The Arc will roll out its FASD education initiative in April 2015 during Alcohol Awareness Month. Amy Newell, interim executive director of The Arc, said, “The Arc is looking forward to the opportunity to bring information to Winnebago, Boone and Ogle counties about the dangers of alcohol consumption during pregnancy at any stage and reminding medical professionals and women of drinking abstinence.”
“Fetal alcohol spectrum disorders” (FASD) is an umbrella term describing the range of effects that can occur in an individual whose mother drank alcohol during pregnancy. These effects may include physical, mental, behavioral, and/or learning disabilities with lifelong implications. The term FASD is not intended for use as a clinical diagnosis. It refers to conditions such as fetal alcohol syndrome (FAS), alcohol-related neurodevelopmental disorder (ARND), and alcohol-related birth defects (ARBD).
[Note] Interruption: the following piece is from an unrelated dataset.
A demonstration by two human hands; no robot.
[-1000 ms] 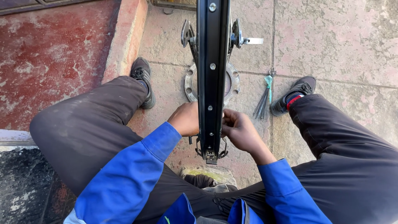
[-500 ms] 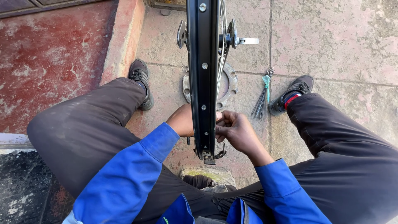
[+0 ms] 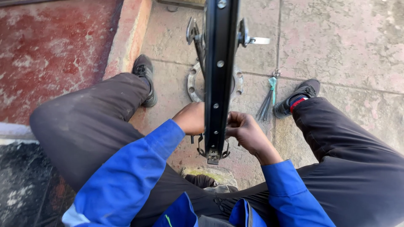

There is no known safe amount of alcohol during pregnancy or when trying to get pregnant. All types of alcohol are equally harmful, including all wines and beer. By abstaining from alcohol during pregnancy and nursing, a woman can ensure her baby will be free from alcohol-related defects and have a chance for a healthy life.
Receiving the grant closely aligns with The Arc’s objective to help families raise children diagnosed with I/DD at home and support adults to live in their communities and participate with work, worship, family and friends. The Arc is promoting the message “No Amount of alcohol is safe during pregnancy.”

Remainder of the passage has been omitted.